DNS resolv timeout

Started by neopard, January 28, 2025, 12:40:16 PM

Previous topic - Next topic
 have a network connected to an OPNsense firewall, which in turn is the sole Ethernet device connected to a SOHO modem (which, unfortunately, I must keep because it supports a VoIP telephone line).

The SOHO modem has very limited configurability; its only role is to forward all ports (1-65535) to the IP address of OPNsense (the only connected device).

OPNsense (version 24.7.12_2-amd64; FreeBSD 14.1-RELEASE-p6; OpenSSL 3.0.15, just updated, but the issue was present before the update) is currently configured with UnboundDNS.

Under System → Settings → General, the DNS server is set to 127.0.0.1.
The "Do not use the local DNS service as a nameserver for this system" option is ticked, while "Allow DNS server list to be overridden by DHCP/PPP on WAN" is not.

UnboundDNS is enabled, and the only selected option in its configuration is "Aggressive NSEC"
DNS over TLS is also enabled using Cloudflare's servers (1.1.1.1 on port 853, hostname one.one.one.one, etc.).

Clients are configured with automatic DHCP and receive the OPNsense interface as their DNS server.

With this setup, the network initially works fine, but after a few hours, users start reporting issues such as web pages failing to load and very slow browsing performance. The problem appears to be related to DNS requests failing, as ongoing downloads (already initiated) continue at normal speeds.

More specifically, most DNS queries time out (though not all). For instance, performing DNS resolutions will fail for the majority of queries, while a few succeed with normal response times.

The issue sometimes resolves itself after a few minutes but can persist for hours.


I performed various tests using different tools:

    From Linux:
    From Windows:
    • (c) nslookup google.com
    • (d) nslookup google.com 1.1.1.1
    • (e) Using the DNSJumper.exe tool to query multiple DNS servers directly.
    From OPNsense itself
    • (f) from Web gui Interfaces->Diagnostic->DNS resolves
    • (g) from root ssh shell with hostname command
    • From what I understand:

    In cases (a) and (c), the requests are routed through UnboundDNS on OPNsense.
    In cases (b), (d), and (e), the requests are made directly to external DNS servers (e.g., Cloudflare, Google, OpenDNS, etc.).
    When the issue occurs, even queries that bypass OPNsense and are sent directly to external DNS servers experience 70-90% timeouts. On DNSJumper.exe, most of the queried servers show as red (timeout), while the remaining servers respond within 10-40ms.

    the problem is the same also if the request are done in Interfaces -> diagnostic ->

    I tried connecting a PC directly to the SOHO router (in parallel with OPNsense, using a second Ethernet port on the modem). On this PC, the issue never occurs, even when the problem is active on the rest of the network.

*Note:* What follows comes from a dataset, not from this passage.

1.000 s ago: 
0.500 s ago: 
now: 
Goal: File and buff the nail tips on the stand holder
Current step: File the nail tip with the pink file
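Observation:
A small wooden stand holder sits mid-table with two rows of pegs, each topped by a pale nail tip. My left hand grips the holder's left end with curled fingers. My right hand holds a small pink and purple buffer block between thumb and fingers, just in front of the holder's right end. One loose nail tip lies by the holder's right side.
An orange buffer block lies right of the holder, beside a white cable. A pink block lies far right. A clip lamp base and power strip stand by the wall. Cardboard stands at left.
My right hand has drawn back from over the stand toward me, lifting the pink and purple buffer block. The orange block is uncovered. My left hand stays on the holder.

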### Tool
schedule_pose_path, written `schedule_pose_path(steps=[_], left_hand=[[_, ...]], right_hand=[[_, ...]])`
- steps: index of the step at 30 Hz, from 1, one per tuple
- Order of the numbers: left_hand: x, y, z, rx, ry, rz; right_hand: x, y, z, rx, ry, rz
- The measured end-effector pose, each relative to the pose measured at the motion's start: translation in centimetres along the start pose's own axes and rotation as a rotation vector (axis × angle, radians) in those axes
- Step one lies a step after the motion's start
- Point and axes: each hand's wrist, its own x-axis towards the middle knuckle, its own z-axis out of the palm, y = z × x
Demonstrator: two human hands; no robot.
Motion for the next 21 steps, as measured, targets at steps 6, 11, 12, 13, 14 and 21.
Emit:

Multiple tests confirmed that DNS queries from this directly connected PC were successful with no timeouts.
    So, in some way, this make me think the problem is in OPNsense configuration.

    I have tried the following alternatives, but none made any difference:

    • -Disabling UnboundDNS and setting the DNS servers directly under System → Settings → General.
    • -Using UnboundDNS without DNS over TLS.
    • -Manually configuring DNS servers on individual PCs.
    • -Adding a firewall rule to allow all traffic to and from 1.1.1.1, 8.8.8.8, and 8.8.4.4.

    I also attach the image with last page of log of Unbound DNS



    Question:
    What can I do to understand the cause of the problem next time that it will present itself?

    Thanks

I don't know if it is pertinent but i'm out of ideas...

traceroute to a DNS server, when everything works correctly has no asterisks, when there are DNS timeouts there are.
BUT, pinging an internet IP works without problems

Again, if at the same time I try to resolv, trace  etc from a PC directly connected to the SOHO router (as opposed to one connected through OPNsense) I found no problems.